Hearing students and alumni’s personal stories of how Dixie State University has impacted their lives is among the most rewarding experiences I have had while serving as the institution’s president for the past six years. However, in addition to learning how our unique “active learning. active life” approach to education is preparing Trailblazers for their careers, I started to hear other, more concerning stories.
For example, alumni have shared the need to remove their Dixie diplomas from their office walls after colleagues and clients expressed concerns. Countless graduates have been required to dedicate unnecessary time to explaining the history of Utah’s Dixie during competitive job interviews. Others admitted they can’t wear Dixie clothing in the areas where they live due to the national meaning of the word. These are not the stories I like to hear, nor should they ever need to be told.
In addition, we learned of a national retailer refusing to carry our merchandise, financial entities turning down opportunities to partner with us, faculty and staff being hindered in their ability to share research and promote DSU and more. Consequently, the university’s administration determined it was time to study the impacts of including Dixie in the name of our institution.
This fall, we commissioned Cicero Group to conduct a comprehensive study among stakeholders from Southern Utah, the entire state and the university’s recruiting region. The resulting data were enlightening, including:
• 22% of recent graduates looking for jobs outside of Utah have had an employer express concern with the name Dixie on their résumé
• 42% of respondents from our recruiting region and 22% of respondents from Utah say the name makes them less likely to attend DSU
• 52% of recent alumni who live outside of the state feel the name has a negative impact on the brand
At first glance, the data may appear to provide a compelling reason to retain the Dixie name, with 55% of all respondents in favor of keeping it. However, the numbers convey a big problem, as an institution’s name should be accepted by nearly 100% of stakeholders. For nearly half of respondents, the university’s name alone deters them from the institution.
As preparing students for the careers of their dreams is at the very core of the university’s mission, retaining a name that has negatively impacted the job search process for more than one in every five of our alumni would be doing them an incredible disservice. But above all, as an open-enrollment, public institution of higher learning, it is our responsibility to create an environment that is inviting and inclusive to all people.
After poring over the study results, it became abundantly clear to the University’s Student Executive Council, Board of Trustees, University Council and my cabinet, as well as the Utah State Board of Higher Education, that we need to advocate for a name change for the sake of our students.

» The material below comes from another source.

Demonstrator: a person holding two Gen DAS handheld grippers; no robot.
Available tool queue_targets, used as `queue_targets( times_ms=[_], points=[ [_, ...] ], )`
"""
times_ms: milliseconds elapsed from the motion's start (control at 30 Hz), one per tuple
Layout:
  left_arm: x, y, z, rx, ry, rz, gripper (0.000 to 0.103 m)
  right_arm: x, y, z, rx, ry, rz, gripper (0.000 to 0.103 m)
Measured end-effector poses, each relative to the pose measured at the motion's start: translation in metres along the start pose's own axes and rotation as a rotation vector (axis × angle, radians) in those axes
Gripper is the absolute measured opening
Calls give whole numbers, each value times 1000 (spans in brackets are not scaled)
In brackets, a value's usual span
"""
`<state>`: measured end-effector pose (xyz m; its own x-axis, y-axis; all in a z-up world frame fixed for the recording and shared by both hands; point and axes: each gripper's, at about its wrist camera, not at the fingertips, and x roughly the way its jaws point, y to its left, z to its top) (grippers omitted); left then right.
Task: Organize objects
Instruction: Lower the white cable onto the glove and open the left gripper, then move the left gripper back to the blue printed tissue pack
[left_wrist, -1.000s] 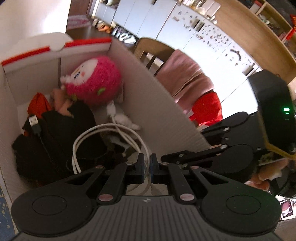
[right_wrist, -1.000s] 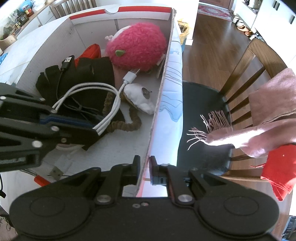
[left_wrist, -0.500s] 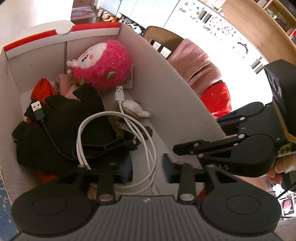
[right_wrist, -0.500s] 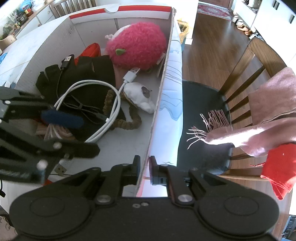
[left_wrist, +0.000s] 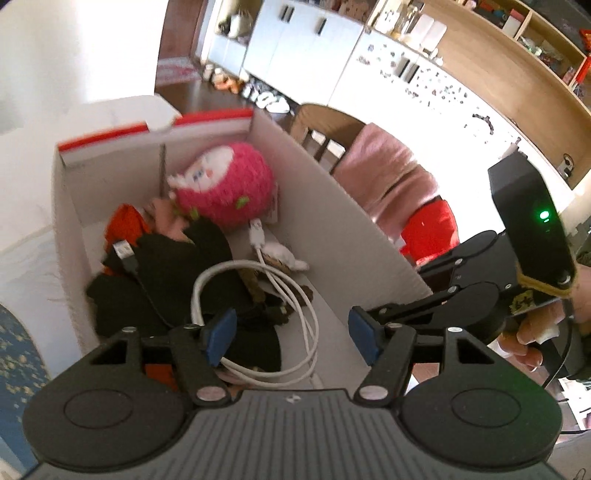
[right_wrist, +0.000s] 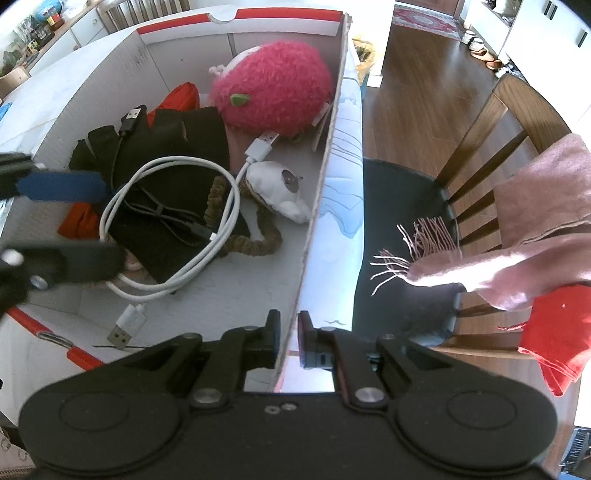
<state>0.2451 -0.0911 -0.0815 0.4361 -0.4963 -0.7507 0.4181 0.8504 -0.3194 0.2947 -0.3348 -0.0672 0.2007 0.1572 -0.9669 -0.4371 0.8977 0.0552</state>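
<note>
**Cable dropped in box, left tongs letting go**

Left gripper (left_wrist: 291, 332): jaws opening, blue pads well apart, nothing pressed between them. White cable (right_wrist: 166, 229) lying loose in a coil below and just ahead of the pads, on top of the black glove (right_wrist: 177, 147) inside the cardboard box (left_wrist: 325, 229). Coil's long axis running away from the left tongs toward the far end of the box, where the pink plush (left_wrist: 225, 184) sits; one USB plug (right_wrist: 122, 332) trailing out at the near end, close to the right tongs.

Right gripper (right_wrist: 288, 339): clenched on the near part of the box's side wall, one finger inside, one outside (steadying the box, by the look of it).

Judgement: cable counts as placed. Left hand nearer to all contents, directly over them; right hand tied up at the wall. Any next pick from outside the box likely falls to the left, needing a lift clear of the rim first. Black cable (left_wrist: 127, 254) and brown scrunchie (right_wrist: 255, 243) also in the box, untouched.
</note>
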Motion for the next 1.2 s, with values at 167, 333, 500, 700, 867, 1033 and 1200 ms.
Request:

I have a profound responsibility to the very students who trust us with their education; therefore, in good conscience, I cannot support a name that adds unnecessary hardships to securing employment.
Let me be perfectly clear, my support for a name change is not an effort to dismiss the rich heritage of the pioneers who established Southern Utah and Dixie State University. Conversely, in honor of all the Trailblazers who have sacrificed so much to build DSU, I feel a deep obligation to be as future-thinking as they were and make the right, but difficult, decision for our students.

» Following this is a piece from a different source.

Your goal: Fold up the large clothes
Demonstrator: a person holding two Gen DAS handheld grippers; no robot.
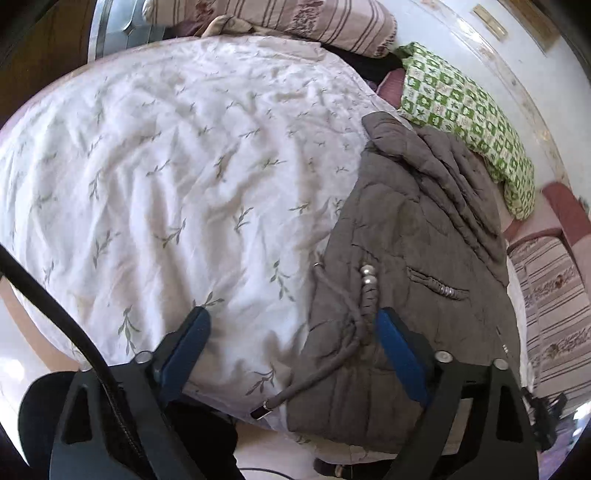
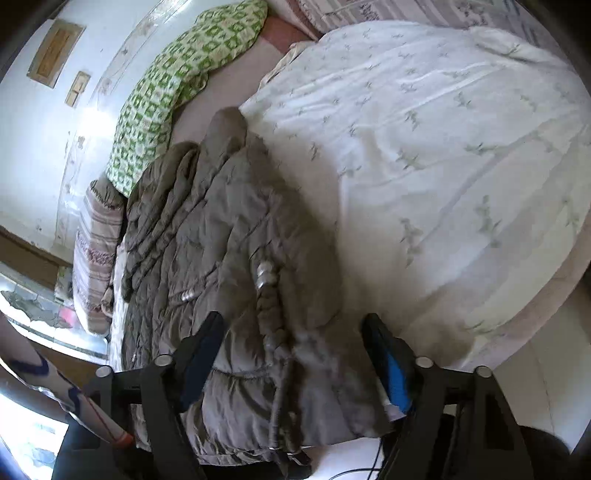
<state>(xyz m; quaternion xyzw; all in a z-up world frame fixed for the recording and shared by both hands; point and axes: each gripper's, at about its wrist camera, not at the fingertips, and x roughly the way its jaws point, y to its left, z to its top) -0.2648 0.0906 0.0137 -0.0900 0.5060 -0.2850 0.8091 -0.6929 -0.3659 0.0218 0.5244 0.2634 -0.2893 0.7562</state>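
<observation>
Already bunched into a rough bundle, the grey-brown quilted coat (image 1: 406, 236) lies along one side of the bed on the white leaf-print duvet (image 1: 166, 166), its near end at the bed's edge closest to me. I judge it sits there so both tools can reach it from the bedside. It looks puffy and soft, stitched in channels, with a braided drawcord (image 1: 364, 295) carrying silvery metal beads and a loose cord end trailing toward the edge.

My left gripper (image 1: 291, 332) hangs spread wide over the coat's near corner, pinching nothing. My right gripper (image 2: 295, 339) is likewise spread, straddling the coat's bulky end without closing on it.

Beyond the coat lie a green-checked pillow (image 1: 461, 110) and a striped pillow (image 1: 295, 18) against the white wall (image 2: 29, 147).
</observation>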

However, unlike other organizations in the area, Dixie State utilized symbols of the Confederacy for more than 50 years, and it is time to break all ties to this history and fully embrace an identity of unity and acceptance.
I ask for your support as we take this matter to the Utah Legislature. As the institution’s name is in state statute, we anticipate the Legislature to vote on the matter this session. Please join me in standing up for our students — Utah’s future — as we continue to blaze trails and ensure every day is a great day to be a Trailblazer.
Richard B. Williams is the president of Dixie State University.